Officials from the following States will be taking part in the 2017 Disarmament Fellowship Programme: Angola, Bhutan, Bosnia and Herzegovina, Bulgaria, Burkina Faso, Cambodia, Colombia, France, Germany, Guatemala, Haiti, Iran, Israel, Kazakhstan, Madagascar, Malaysia, Mauritius, Morocco, Namibia, Peru, Philippines, Saudi Arabia, State of Palestine, Timor-Leste and Uganda.

The 2017 Disarmament Fellowship Programme will last for 10 weeks and will feature exchanges with representatives of Member States, senior officials of international organizations and members of the academic community. Discussions will focus on a wide range of disarmament, arms control and non-proliferation issues. The Fellows will be introduced to various aspects of multilateral negotiations and the global disarmament machinery, including the work of the Conference on Disarmament in Geneva and the General Assembly's First Committee (Disarmament and International Security), as well as the operation of different treaty regimes, such as the Treaty on the Non-Proliferation of Nuclear Weapons; the Convention on the Prohibition of the Development, Production and Stockpiling of Bacteriological (Biological) and Toxin Weapons and on their Destruction; the Convention on Prohibitions or Restrictions on the Use of Certain Conventional Weapons Which May Be Deemed to Be Excessively Injurious or to Have Indiscriminate Effects; the Convention on the Prohibition of the Use, Stockpiling, Production and Transfer of Anti-Personnel Mines and on their Destruction; the Convention on Cluster Munitions; or the Arms Trade Treaty.

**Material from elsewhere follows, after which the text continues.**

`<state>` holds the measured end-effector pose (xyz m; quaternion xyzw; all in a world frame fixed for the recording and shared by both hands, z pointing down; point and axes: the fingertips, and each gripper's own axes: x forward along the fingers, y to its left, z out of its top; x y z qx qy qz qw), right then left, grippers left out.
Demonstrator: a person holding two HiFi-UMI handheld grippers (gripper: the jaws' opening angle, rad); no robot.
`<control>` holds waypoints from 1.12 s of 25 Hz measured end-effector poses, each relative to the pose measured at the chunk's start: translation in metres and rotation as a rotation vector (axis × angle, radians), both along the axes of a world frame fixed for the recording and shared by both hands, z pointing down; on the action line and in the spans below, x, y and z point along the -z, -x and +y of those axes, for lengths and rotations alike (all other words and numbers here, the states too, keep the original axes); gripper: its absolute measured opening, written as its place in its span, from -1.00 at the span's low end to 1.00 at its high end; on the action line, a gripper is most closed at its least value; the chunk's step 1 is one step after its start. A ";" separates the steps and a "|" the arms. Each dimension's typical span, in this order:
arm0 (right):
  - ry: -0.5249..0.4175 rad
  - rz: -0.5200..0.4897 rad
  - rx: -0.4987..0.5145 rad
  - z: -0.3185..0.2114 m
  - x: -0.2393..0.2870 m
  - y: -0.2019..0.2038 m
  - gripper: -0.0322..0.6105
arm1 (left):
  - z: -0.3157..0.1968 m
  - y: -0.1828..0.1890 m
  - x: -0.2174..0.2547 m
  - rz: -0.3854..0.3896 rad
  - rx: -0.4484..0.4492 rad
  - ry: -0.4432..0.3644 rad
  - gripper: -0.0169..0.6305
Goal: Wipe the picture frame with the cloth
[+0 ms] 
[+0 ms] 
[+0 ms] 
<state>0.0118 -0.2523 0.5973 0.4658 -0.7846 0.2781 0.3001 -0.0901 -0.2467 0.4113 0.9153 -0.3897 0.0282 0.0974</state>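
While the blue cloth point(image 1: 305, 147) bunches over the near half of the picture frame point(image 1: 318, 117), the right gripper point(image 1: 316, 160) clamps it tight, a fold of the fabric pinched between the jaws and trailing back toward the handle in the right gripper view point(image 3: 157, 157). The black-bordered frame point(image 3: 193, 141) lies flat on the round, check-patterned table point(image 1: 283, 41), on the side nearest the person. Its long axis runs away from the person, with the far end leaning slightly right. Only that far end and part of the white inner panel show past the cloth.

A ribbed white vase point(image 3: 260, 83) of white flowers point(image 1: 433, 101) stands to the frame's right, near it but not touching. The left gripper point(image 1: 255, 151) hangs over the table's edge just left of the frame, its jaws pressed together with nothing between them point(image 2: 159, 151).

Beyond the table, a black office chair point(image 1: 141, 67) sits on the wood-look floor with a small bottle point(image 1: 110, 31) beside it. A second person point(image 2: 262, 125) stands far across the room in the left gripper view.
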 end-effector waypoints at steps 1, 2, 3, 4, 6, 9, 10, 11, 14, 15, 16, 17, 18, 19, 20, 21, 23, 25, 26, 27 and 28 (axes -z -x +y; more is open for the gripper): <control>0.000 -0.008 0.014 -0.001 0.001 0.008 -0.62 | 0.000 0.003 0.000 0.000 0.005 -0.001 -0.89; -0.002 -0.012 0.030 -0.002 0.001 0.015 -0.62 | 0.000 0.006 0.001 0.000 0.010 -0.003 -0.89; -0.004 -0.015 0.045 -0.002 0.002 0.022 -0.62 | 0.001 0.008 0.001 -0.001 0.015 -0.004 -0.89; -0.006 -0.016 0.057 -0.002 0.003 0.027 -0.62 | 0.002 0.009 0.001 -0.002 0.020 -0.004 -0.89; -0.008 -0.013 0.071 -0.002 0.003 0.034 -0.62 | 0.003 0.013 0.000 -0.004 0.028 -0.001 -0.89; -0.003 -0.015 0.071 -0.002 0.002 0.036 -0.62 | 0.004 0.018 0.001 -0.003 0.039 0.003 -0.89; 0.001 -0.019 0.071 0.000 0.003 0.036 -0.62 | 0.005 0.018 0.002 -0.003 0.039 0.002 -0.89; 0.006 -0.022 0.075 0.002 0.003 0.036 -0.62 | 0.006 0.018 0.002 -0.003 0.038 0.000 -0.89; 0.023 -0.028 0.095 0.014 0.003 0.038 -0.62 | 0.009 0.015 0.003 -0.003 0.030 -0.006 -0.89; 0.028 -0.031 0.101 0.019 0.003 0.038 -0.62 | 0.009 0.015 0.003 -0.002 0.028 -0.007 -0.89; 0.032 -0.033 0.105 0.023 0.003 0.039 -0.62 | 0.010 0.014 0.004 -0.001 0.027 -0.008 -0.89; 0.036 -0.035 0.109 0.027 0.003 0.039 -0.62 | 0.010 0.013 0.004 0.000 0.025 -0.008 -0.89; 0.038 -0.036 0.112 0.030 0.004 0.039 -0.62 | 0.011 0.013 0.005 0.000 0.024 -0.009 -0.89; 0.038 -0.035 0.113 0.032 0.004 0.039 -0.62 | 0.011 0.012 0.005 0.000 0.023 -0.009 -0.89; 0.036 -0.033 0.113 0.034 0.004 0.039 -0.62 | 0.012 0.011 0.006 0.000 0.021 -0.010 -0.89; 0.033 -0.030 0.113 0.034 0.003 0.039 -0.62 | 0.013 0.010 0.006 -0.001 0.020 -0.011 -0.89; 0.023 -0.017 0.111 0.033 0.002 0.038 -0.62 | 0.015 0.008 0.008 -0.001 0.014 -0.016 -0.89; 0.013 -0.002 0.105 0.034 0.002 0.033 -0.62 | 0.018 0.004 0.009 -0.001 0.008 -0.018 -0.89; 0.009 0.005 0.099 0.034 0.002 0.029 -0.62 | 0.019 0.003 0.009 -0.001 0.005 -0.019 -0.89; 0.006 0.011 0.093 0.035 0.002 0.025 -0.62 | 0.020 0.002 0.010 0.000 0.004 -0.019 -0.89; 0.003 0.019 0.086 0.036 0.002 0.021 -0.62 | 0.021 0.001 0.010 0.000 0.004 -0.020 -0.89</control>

Fellows will also explore the role and functioning of several international organizations and structures, including the Organization for the Prohibition of Chemical Weapons and the International Court of Justice in The Hague, the International Atomic Energy Agency (IAEA), the Preparatory Commission for the Comprehensive Nuclear-Test-Ban Treaty Organization in Vienna and others. Additionally, the Fellowship Programme will include study visits to Berne, Switzerland, organized by that State's Federal Department of Foreign Affairs, as well as country-specific study visits hosted by the Governments of China, Germany, Japan (including Hiroshima and Nagasaki), Kazakhstan and the Republic of Korea.

The Programme will conclude at United Nations Headquarters in New York on 27 October, when the Fellows will be awarded certificates of participation by Izumi Nakamitsu, United Nations High Representative for Disarmament Affairs.

The United Nations Programme of Fellowships on Disarmament was launched by the General Assembly at its first special session devoted to disarmament in 1978 with the aim of promoting disarmament expertise, particularly in the world's developing countries. Implemented by the Office for Disarmament Affairs 38 years ago, the Programme has trained over 950 public officials from 165 States, a large number of whom are now in positions of responsibility in the field of disarmament within their own Governments or international organizations.